* _EXERCISE_
Only the pictures are to be left out; return the rest of the data exactly as it stands.

* _THE DATA_
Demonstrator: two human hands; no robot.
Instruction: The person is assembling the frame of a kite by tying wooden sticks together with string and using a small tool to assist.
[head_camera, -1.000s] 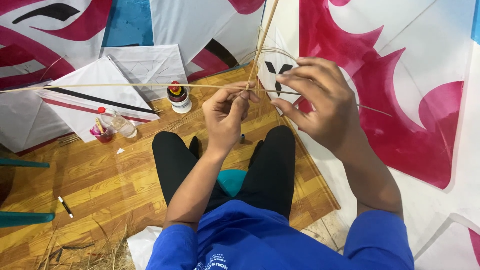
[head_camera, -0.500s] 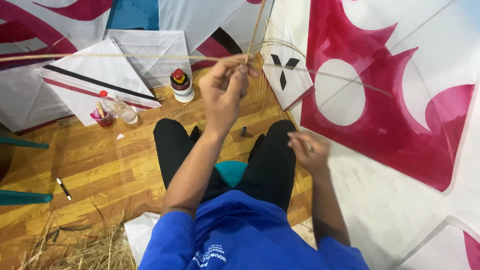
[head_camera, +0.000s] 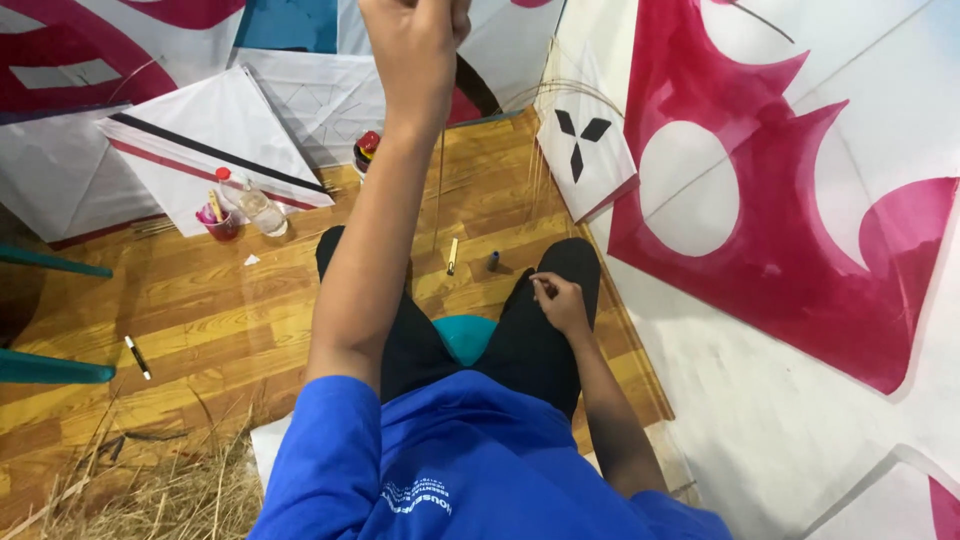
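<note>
- Left hand (head_camera: 415, 25) raised to the frame's top, fist closed on a thin bamboo stick (head_camera: 440, 190); stick hangs near-vertical, long axis pointing down toward the wooden floor (head_camera: 200, 300).
- Right hand (head_camera: 560, 300) rests on the knee, fingers pinched; contents cannot be told.
- Risk: the slender stick may slip or snap if bent.

White kite (head_camera: 585, 140) bears black diamonds; large kite (head_camera: 800, 230) shows magenta shapes.
</note>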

* _WRITTEN REPLY_
Demonstrator: two human hands; no robot.
Instruction: The person is assembling the frame of a kite by tying wooden sticks together with string and using a small tool to assist.
[head_camera, -1.000s] 
[head_camera, -0.500s] 
[head_camera, +0.000s] 
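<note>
- Left hand (head_camera: 415, 25) raised to the frame's top, fist closed on a thin bamboo stick (head_camera: 440, 190); stick hangs near-vertical, long axis pointing down toward the wooden floor (head_camera: 200, 300).
- Right hand (head_camera: 560, 300) rests on the knee, fingers pinched; contents cannot be told.
- Risk: the slender stick may slip or snap if bent.

White kite (head_camera: 585, 140) bears black diamonds; large kite (head_camera: 800, 230) shows magenta shapes.
</note>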

As written, the answer is complete.